— Problem —
Could the listing below be returned exactly, with its pictures left out?

= = =

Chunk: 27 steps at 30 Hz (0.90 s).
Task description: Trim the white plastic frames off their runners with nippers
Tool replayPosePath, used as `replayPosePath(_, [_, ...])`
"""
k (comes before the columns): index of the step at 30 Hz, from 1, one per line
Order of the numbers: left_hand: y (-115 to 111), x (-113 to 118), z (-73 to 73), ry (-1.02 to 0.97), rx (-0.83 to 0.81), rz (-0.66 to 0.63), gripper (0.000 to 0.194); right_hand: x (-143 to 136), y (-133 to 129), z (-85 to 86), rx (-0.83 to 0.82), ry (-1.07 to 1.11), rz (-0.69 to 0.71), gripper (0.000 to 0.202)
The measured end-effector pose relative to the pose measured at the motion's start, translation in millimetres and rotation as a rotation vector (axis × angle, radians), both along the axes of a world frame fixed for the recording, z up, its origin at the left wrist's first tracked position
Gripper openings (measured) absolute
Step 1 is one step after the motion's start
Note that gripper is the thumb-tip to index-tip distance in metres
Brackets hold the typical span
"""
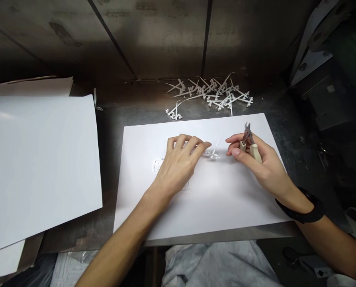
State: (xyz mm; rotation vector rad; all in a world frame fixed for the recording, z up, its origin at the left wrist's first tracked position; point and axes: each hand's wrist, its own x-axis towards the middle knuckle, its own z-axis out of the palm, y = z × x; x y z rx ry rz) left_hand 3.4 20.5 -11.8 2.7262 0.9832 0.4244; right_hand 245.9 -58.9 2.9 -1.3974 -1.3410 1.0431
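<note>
My right hand point(266, 167), partly closed, holds cutters point(248, 137); my left hand point(180, 161), half curled, is at a blurred plastic sprig point(213, 156) over the white sheet point(222, 205), gripped or not I cannot tell

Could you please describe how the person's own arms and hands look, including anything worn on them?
The left grip and right grip are ungloved, with no ring visible. The left forearm shows no sleeve or band. A broad black band circles the right wrist; whether it is a watch, I cannot tell.
</note>
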Motion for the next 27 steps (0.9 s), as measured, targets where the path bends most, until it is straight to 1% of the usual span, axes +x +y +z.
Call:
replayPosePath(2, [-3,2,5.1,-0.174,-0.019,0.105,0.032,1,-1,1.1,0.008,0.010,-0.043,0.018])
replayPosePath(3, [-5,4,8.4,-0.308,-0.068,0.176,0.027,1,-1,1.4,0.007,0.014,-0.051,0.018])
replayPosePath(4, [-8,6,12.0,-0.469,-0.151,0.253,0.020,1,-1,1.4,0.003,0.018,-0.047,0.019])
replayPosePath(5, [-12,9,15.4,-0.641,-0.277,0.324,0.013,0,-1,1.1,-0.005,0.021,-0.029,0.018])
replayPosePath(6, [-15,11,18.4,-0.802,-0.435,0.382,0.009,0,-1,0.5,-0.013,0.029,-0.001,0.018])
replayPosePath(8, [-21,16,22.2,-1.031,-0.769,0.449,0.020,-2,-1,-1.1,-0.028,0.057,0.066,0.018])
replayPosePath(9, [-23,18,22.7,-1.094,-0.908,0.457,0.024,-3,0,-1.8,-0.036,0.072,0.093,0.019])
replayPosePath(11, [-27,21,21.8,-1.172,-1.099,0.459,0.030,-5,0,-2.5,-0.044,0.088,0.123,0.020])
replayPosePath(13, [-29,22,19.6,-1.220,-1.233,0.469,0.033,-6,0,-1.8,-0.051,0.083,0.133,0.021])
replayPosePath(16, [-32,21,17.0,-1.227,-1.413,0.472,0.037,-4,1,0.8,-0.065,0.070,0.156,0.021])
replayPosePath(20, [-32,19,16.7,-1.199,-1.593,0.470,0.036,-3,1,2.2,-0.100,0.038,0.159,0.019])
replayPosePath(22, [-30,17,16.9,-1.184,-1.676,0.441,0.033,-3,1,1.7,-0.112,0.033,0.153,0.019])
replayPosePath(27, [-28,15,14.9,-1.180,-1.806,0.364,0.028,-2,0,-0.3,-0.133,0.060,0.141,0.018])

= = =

— Answer for the task —
Chunk: 27 steps at 30 Hz (0.90 s).
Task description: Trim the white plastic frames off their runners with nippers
Tool replayPosePath, used as `replayPosePath(_, [_, ...])`
"""
k (comes before the columns): index of the step at 30 Hz, from 1, one per line
Order of the numbers: left_hand: y (-115 to 111), x (-113 to 118), z (-73 to 73), ry (-1.02 to 0.97), rx (-0.83 to 0.81), rz (-0.66 to 0.63), gripper (0.000 to 0.194); right_hand: x (-143 to 136), y (-133 to 129), z (-85 to 86), rx (-0.83 to 0.82), ry (-1.07 to 1.11), rz (-0.69 to 0.71), gripper (0.000 to 0.202)
The measured end-effector pose relative to the pose measured at the motion's start, translation in millimetres and rotation as a rotation vector (axis × angle, radians), both along the axes of a world frame fixed for the recording, z up, its origin at the left wrist's first tracked position
Gripper openings (measured) absolute
Step 1 is one step after the motion's start
Note that gripper is the thumb-tip to index-tip distance in metres
Brackets hold the typical span
"""
State: (xyz mm; rotation vector rad; all in a world frame fixed for the recording, z up, its origin at the left wrist's first tracked position; point and axes: each hand's wrist, its own x-axis towards the middle knuckle, its own z-axis out of the palm, y = z × x; x y z rx ry rz) left_hand 3.4 20.5 -11.8 2.7262 0.9832 0.4244; right_hand 245.9 -58.9 2.9 -1.3974 -1.3410 1.0431
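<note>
My right hand point(266, 167), partly closed, holds cutters point(248, 137); my left hand point(180, 161), half curled, is at a blurred plastic sprig point(213, 156) over the white sheet point(222, 205), gripped or not I cannot tell

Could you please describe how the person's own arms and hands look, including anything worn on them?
The left grip and right grip are ungloved, with no ring visible. The left forearm shows no sleeve or band. A broad black band circles the right wrist; whether it is a watch, I cannot tell.
</note>
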Motion for the next 27 steps (0.9 s), as measured, targets where the path bends most, until it is straight to 1% of the usual span, axes +x +y +z.
Call:
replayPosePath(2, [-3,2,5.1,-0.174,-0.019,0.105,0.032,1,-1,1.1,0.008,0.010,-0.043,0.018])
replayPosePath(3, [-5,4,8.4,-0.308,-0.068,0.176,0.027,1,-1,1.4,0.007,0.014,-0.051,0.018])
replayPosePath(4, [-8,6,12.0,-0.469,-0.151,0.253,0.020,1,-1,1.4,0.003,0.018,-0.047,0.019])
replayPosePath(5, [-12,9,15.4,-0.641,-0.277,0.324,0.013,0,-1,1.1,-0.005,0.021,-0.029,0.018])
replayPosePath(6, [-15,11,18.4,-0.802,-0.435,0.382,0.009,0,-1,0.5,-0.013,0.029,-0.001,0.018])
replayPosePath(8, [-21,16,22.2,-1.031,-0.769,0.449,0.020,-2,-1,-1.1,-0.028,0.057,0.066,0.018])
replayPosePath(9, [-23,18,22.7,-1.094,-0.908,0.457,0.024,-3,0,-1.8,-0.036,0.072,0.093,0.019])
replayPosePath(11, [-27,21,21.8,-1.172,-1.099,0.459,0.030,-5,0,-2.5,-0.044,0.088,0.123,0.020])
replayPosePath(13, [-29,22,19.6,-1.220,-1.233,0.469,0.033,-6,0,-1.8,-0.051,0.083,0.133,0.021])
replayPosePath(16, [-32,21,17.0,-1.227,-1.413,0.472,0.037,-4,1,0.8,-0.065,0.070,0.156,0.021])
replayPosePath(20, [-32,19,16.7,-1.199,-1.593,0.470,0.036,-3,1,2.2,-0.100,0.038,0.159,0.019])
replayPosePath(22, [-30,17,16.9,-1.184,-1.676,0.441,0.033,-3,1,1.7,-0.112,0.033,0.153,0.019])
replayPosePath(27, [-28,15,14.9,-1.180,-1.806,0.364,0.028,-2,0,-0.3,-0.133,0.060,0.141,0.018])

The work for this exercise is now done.